Quer dizer, o açude não é essa besteira de piscina
que mais parece uma banheira grande.
Mas o bom mesmo do açude é que ele tem dono.
 

O açude pode ser de um só dono
ou pode ter donos de pedaços dele, quando o açude é grandão
ou então quando fica numa cidade.


Pois saiba que eu já tive um açude.


Quer dizer, não era bem meu, era de vovô-elefante,
mas só tomava banho ali quem era meu amigo e se eu deixasse.
Porque eu era o menino daquele açude.
Todos os filhos de vovô já eram grandes, e eu fui o primeiro menino
que apareceu lá depois que ele fez aquela casona dele.
Por isso que nem adiantava os outros meninos,
ou mesmo minha irmãzinha Rosa que era maior do que eu mas é menina,
pensarem que mandavam ali: quem mandava era eu!
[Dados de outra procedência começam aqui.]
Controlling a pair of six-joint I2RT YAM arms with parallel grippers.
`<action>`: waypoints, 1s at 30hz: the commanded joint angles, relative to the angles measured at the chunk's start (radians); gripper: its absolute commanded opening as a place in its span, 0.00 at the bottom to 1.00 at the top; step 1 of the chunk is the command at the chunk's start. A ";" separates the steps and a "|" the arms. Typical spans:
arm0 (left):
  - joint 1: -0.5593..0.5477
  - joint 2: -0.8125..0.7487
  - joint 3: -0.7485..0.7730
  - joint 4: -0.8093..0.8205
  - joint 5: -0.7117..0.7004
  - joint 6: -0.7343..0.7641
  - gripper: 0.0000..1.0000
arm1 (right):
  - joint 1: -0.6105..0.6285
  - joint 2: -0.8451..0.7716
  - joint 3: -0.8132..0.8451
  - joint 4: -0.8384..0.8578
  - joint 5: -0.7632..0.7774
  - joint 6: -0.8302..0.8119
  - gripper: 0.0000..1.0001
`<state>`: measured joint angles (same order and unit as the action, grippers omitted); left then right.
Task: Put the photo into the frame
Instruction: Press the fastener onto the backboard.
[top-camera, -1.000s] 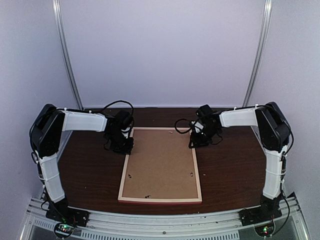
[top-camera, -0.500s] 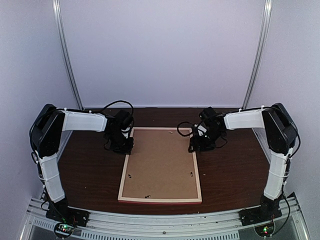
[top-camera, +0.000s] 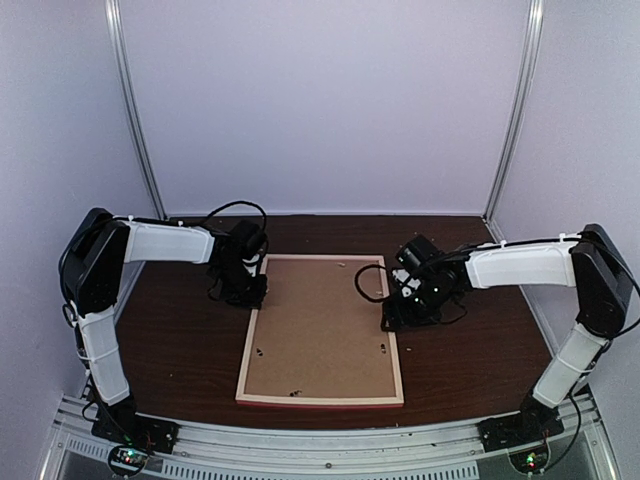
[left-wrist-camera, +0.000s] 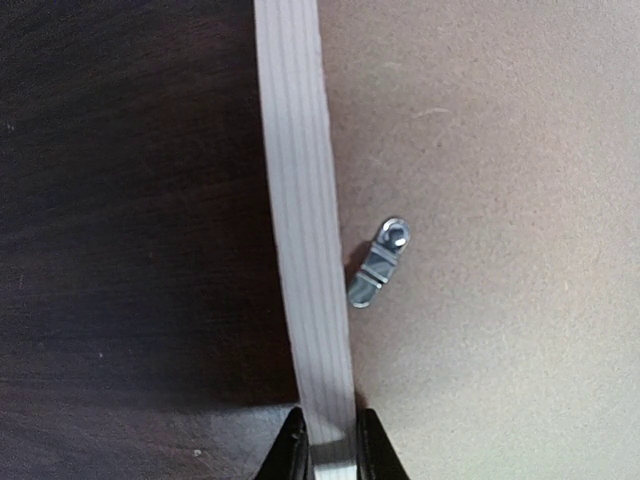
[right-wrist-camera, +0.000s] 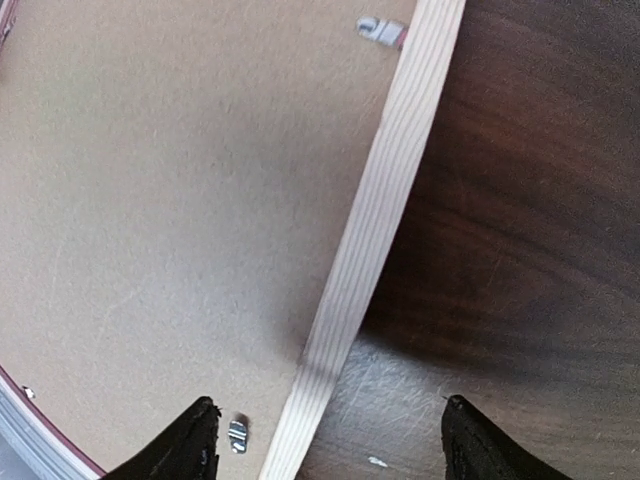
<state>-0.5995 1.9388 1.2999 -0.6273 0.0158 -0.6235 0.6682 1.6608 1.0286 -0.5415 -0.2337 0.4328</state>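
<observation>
Across the middle of the dark wooden table (top-camera: 470, 350), running from close to the near edge toward the far edge, the frame (top-camera: 320, 399) lies back-up, its pale wood rails around a brown backing board (top-camera: 322, 325) that fills it. By the frame's far-left corner the left gripper (top-camera: 248, 290) is down on the left rail. The left wrist view shows its jaws pinched narrow on that rail, one finger (left-wrist-camera: 290, 455) on the table side and the other on the board side. A small metal turn clip (left-wrist-camera: 378, 264) sits on the board just beside the rail. Toward the table's right edge, the right gripper (top-camera: 397, 315) hangs over the right rail partway along it, jaws spread wide and holding nothing. One fingertip (right-wrist-camera: 190, 445) is over the board, the other over bare table
</observation>
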 joint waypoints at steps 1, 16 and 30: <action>-0.005 -0.016 -0.018 -0.026 0.000 0.027 0.14 | 0.061 0.000 -0.014 0.001 0.094 0.064 0.76; -0.005 -0.015 -0.028 -0.015 0.007 0.028 0.14 | 0.139 0.043 -0.021 -0.006 0.133 0.089 0.67; -0.005 -0.017 -0.034 -0.014 0.011 0.029 0.14 | 0.163 0.084 -0.021 -0.003 0.160 0.082 0.60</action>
<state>-0.5995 1.9350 1.2911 -0.6170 0.0166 -0.6235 0.8238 1.7233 1.0126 -0.5411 -0.1108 0.5095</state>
Talvez por ser muito bom, ele enchia e secava.
Secava para a  gente descobrir terras novas, montanhas e atoleiros,
e até fazer uma botonas de lama grossa e poder andar sobre espinhos.
Mas bom mesmo era quando o meu açude enchia.
Ele sempre enchia quando eu ia na casa de vovô depois do Natal,
só uma vez ele não encheu, mas aí eu comecei a pedir a Papai Noel
todo Natal que não esquecesse de encher meu açude,
e assim foi até aquele dia que vovô-elefante ficou só dormindo
e dizem que depois venderam as terras do açude,
uma tal de política ou polícia, não sei direito a diferença,
sei que vovô só os chamava de macacos raivosos
(não sei porque, acho os macacos tão engraçados).


Fizeram umas casas sem graça e hoje o açude nem enche mais,
pois deixaram ele bem pequenininho e ele ficou com raiva.

Ele enchia com a chuva. Era assim: ele podia até estar todo seco,
mas aí começava a chover, e a água da chuva toda saía correndo pra lá,
vinha das ruas, dos córregos, dos riachos e dos rios.
Nem adiantava chamar pra ela ir pra outro canto
como imagino que outros meninos chamavam,
mas ela só queria ir pra lá, atrás e de lado da casa da vovô.
Aí a gente ia marcando com um pau onde estava a água
pra saber se ó açude tava recebendo água de outros rios lá de longe,
e depois ia olhar e o pau tinha desaparecido sob a água.
Porque só podia tomar banho se ele enchesse até sangrar.
Demorava uns dias, mas teve um dia que eu marquei com meu pau
lá longe e choveu a noite toda.
Quando eu fui olhar no outro dia, o açude já tava cheião.
Eu saí correndo como um doido naquele dia
e não quis nem tomar café. Só depois que assaram umas piabas.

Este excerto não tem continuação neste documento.